Work request:
Take the lines from the beginning of the data below through the line holding "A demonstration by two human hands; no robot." and return exactly those.

(Record set Opens)

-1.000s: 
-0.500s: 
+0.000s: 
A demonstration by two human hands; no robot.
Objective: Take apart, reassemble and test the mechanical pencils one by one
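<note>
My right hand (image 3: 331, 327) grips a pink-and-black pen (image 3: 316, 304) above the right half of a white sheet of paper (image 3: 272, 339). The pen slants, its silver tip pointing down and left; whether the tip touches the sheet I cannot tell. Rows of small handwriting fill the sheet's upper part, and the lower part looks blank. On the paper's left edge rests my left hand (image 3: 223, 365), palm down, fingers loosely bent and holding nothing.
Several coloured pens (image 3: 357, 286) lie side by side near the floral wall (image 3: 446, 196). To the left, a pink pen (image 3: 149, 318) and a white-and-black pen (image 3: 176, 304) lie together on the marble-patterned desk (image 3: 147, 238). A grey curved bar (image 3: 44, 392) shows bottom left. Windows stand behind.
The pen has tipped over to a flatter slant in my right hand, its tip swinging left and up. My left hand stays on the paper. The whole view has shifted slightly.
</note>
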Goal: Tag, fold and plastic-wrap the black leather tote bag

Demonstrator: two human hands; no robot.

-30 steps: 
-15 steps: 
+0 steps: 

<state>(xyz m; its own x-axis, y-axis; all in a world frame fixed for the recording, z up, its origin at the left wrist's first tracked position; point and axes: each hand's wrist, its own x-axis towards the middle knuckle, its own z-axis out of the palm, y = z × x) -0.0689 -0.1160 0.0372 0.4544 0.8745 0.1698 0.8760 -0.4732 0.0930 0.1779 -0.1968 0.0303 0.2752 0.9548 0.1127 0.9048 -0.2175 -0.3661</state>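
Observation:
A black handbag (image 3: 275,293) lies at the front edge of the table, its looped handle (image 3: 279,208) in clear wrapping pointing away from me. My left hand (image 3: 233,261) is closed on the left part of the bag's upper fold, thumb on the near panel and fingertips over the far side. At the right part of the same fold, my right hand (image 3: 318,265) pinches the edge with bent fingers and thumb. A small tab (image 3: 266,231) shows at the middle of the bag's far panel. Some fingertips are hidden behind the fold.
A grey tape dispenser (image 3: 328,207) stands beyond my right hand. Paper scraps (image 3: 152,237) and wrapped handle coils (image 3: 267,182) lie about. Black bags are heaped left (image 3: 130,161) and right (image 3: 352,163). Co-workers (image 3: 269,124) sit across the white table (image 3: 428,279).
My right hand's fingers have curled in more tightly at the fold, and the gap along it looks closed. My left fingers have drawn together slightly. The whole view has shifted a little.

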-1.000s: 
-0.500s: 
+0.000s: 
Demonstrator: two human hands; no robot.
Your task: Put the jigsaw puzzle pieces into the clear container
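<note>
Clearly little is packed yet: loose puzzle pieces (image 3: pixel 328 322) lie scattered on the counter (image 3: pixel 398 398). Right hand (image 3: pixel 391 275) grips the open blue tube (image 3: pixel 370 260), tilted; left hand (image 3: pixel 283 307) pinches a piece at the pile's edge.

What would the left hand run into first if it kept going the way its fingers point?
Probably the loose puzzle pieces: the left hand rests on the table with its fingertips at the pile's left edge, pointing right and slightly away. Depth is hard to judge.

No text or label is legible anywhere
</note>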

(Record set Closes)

Solution:
-1.000s: 
-0.500s: 
+0.000s: 
A demonstration by two human hands; no robot.

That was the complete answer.